There have been few studies published in regard to operator experience in ERCP and this issue remains controversial. A recent study in Austria demonstrated a case volume exceeding 50 ERCPs per year had higher success and lower overall complication rates[63]. It is generally agreed that the case mix at high volume and academic referral centers may include a greater proportion of difficult and high-risk cases which may confound the relationship between experience and complication rates.
While operator experience is felt to be critical for high quality outcomes, many large prospective and retrospective trials have not shown consistent data correlating inexperience with PEP. Higher rates of bleeding have been reported after endoscopic sphincterotomy with a mean case volume of < 1 per wk[19] and trainee involvement was associated with severe or fatal complications in a recent retrospective analysis[64]. A large prospective trial however, found that case volume had no effect on the incidence of PEP[29]. A prospective survey of ERCP in the United Kingdom in 2007 based on self reported surveys demonstrated that 15% of all credentialed endoscopists performed less than 50 ERCPs per year as compared to 61% of those in training with 11% of deaths with endoscopists performing less than 50 ERCPs per year. Although the rates of PEP were low at 1.5%, the success rates for bile duct stone extraction and biliary stent placement were 62% and 73% respectively. The authors summarized that in the UK there is a need for fewer operators and greater experience in those performing therapeutic endoscopy[65]. In the same year, a study in France showed no risk associated with operator inexperience[66].

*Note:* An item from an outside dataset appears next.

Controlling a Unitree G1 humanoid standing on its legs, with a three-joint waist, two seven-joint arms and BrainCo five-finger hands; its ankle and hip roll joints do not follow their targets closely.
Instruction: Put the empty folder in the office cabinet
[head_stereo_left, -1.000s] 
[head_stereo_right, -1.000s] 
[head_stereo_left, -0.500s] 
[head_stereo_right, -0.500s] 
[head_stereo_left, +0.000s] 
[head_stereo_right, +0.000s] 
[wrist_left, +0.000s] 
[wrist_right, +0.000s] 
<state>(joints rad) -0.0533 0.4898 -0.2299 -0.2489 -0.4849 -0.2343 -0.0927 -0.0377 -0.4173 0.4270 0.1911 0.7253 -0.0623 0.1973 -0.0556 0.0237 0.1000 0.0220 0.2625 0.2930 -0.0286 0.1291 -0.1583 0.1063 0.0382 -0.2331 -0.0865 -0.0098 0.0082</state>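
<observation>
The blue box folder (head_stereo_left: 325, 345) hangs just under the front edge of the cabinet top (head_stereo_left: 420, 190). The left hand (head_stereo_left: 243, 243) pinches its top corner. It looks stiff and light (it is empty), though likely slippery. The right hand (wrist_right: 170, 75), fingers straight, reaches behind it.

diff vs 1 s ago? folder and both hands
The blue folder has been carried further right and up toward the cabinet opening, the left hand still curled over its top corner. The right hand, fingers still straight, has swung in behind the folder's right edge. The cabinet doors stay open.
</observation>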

Cannulation techniques to access the pancreatic and biliary ducts include the use of sphincterotomes or straight or curved catheters with guide-wires or contrast injection. When an initial attempt at cannulation fails, access may be achieved after placement of a pancreatic guide-wire or stent to help guide the endoscopist towards the common bile duct and away from the pancreatic duct. Precut access papillotomy is frequently employed in referral centers when conventional approaches fail. Rare or experimental techniques such as the use of endoscopic scissors or endoscopic dissection with a cotton swab have been reported but are rarely employed in clinical practice[67].
Compared to standard catheters, the use of sphincterotomes may reduce failed attempts to obtain biliary access, decrease time required to cannulate the common bile duct and decrease the rate of PEP[68-69]. Selective sphinctertome cannulation with a guide wire may be associated with a reduced rate of PEP compared to cannulation with contrast injection[68-72] (Table 3). In 2008, a large prospective controlled trial randomized 430 patients into sphincterotome plus guide-wire versus conventional cannulation arms. The series demonstrated a significantly higher rate of cannulation with guide-wires but failed to show a significant difference in the rate of PEP between the two approaches[73]. The authors reported an 8.8%-14.9% increased risk of PEP after greater than 4 attempts at the papilla, highlighting the importance of cannulation with fewer attempts. These findings are consistent with previous studies[10,73].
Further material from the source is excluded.